Reh - Capreolus capreolus

Das Auge des Rehbocks

Das Rehwild ist für die Mehrzahl der deutschen Jäger die wichtigste und interessanteste Wildart.
Die Jagd und die Hege beschäftigt sie über das ganze Jahr und bringt ihnen sehr viele Jagderlebnisse. Für den Naturfotografen bedeutet Wildfotografie schlechthin Rehwildfotografie. Und wer sich jetzt im Monat Juli – in der Brunft- oder Blattzeit – still an einen abgelegenen Wiesenrand setzt, hat eine gute Chance einen imposanten Bock aus kurzer Entfernung ins Auge zu blicken und ihn Format füllend aufzunehmen.

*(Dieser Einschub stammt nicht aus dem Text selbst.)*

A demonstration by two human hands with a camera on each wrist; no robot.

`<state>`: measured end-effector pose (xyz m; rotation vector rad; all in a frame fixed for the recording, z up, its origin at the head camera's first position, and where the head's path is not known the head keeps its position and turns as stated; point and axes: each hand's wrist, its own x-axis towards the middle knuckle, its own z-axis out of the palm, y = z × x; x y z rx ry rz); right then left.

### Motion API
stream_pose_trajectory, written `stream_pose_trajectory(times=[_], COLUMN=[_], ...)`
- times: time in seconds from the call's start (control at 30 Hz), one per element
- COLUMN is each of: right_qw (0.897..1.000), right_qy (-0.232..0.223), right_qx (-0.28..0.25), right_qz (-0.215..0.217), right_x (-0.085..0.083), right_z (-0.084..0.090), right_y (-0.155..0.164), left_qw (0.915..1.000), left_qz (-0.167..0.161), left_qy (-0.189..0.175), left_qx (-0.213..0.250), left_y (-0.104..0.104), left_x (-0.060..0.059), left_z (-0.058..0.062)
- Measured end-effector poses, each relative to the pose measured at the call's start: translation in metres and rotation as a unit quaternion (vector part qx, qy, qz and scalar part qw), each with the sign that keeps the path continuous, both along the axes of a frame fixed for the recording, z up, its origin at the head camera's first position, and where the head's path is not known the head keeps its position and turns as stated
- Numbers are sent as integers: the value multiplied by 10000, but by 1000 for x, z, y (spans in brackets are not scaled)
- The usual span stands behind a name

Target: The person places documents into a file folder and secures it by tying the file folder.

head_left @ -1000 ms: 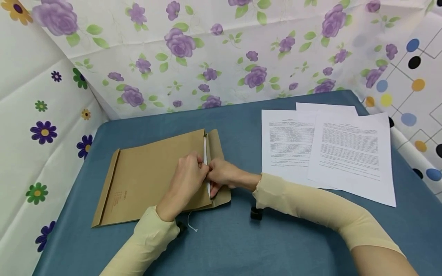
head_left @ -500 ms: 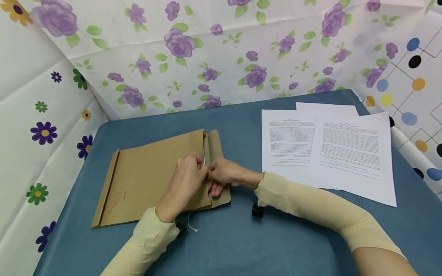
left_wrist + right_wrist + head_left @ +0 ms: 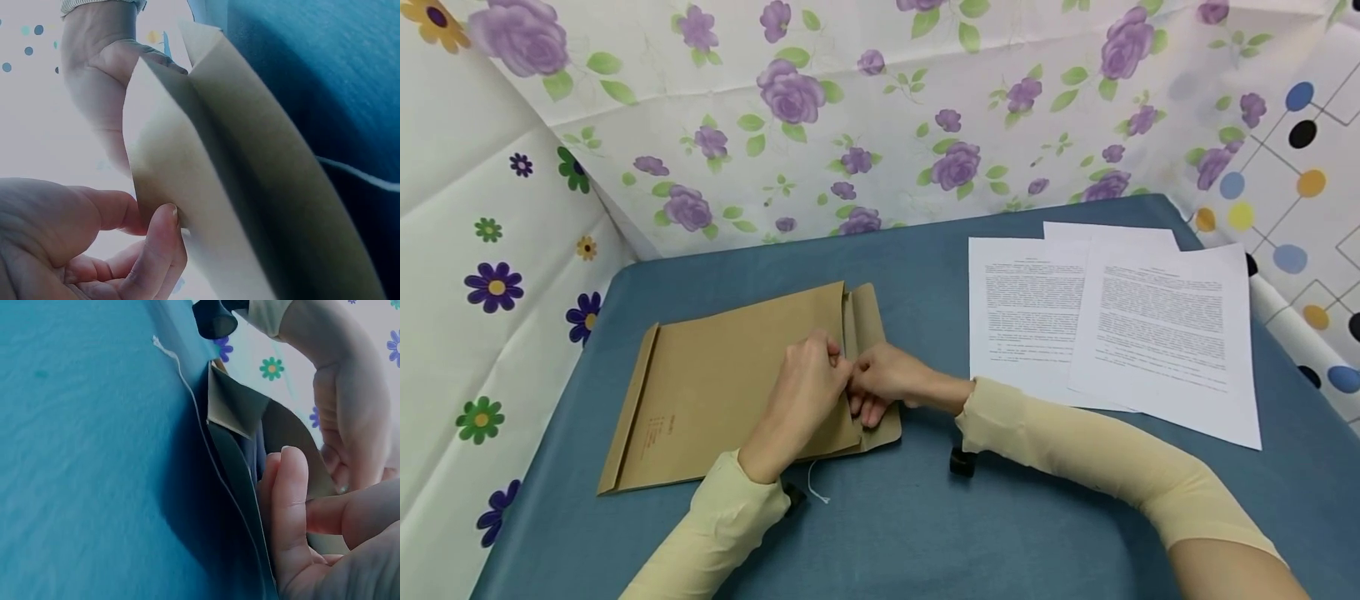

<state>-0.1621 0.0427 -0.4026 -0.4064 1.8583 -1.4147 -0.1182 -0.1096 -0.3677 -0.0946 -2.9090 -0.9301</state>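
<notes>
Envelope [image 3: 730,375], brown: lying left on the blue table [image 3: 925,525], its flap [image 3: 869,317] spreading rightward. Left hand [image 3: 805,379]: I am pinching the edge of the mouth [image 3: 849,321]. Right hand [image 3: 887,379]: I am dipping fingers inside; whether they are grasping anything, I cannot tell. White paper edge: showing plainly a second ago, now mostly hiding, probably meaning the contents are sitting deeper. Printed sheets [image 3: 1165,333]: lying apart, right.

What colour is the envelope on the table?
Plain brown; the envelope shows best in the head view.
</notes>
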Motion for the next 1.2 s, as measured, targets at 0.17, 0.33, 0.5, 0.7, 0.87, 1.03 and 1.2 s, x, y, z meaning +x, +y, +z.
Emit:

Die Rehböcke sind zur Brunftzeit innerlich (psychisch) sehr stark erregt und unaufmerksam und schlagen auf der Suche nach weiblichen Rehen oft mit dem Gehörn an Sträuchern. „Ringe“, die im niedergetreten Gras oder Getreide deutlich auffallen, die der Jäger „Hexenringe“ oder „Brunftringe“ nennt, sind durch das anhaltende kreisförmige Treiben der Ricke durch den Bock entstanden. Sie zeigen dem Naturfotografen, dass er hier mit dem Auftreten von Rehwild rechnen kann.